Task to complete
Return each line of the data below verbatim; pictures are to be left out.

Dataset content Block Start

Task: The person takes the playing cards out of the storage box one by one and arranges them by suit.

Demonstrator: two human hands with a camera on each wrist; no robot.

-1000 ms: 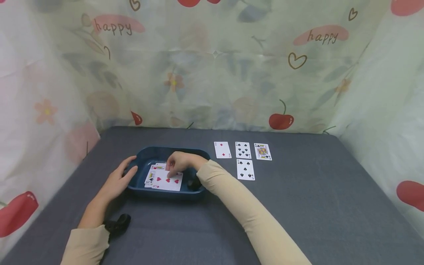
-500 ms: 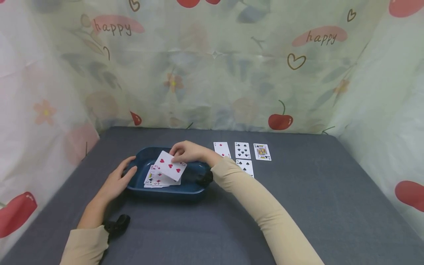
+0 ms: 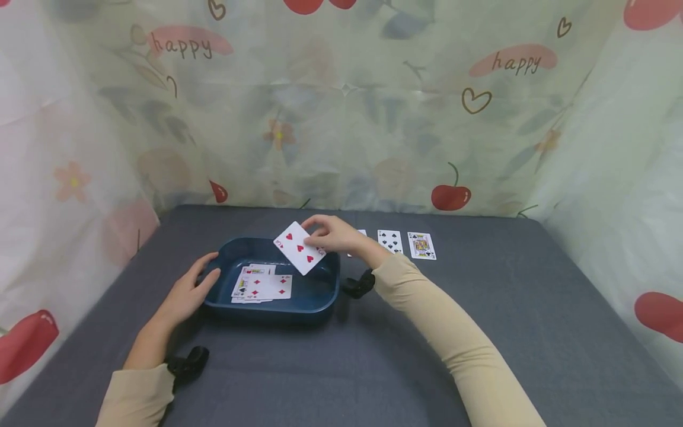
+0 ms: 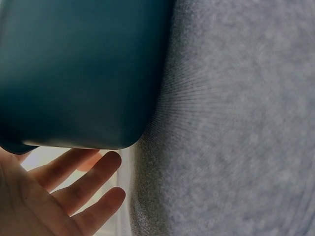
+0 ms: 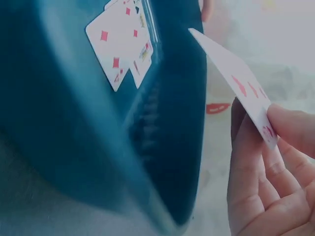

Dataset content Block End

Reply
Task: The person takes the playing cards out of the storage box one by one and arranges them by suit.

Demonstrator: two human hands with a camera on each wrist; no robot.

-1000 ms: 
-500 ms: 
+0 ms: 
+0 ms: 
+0 ms: 

Work on the exercise is complete.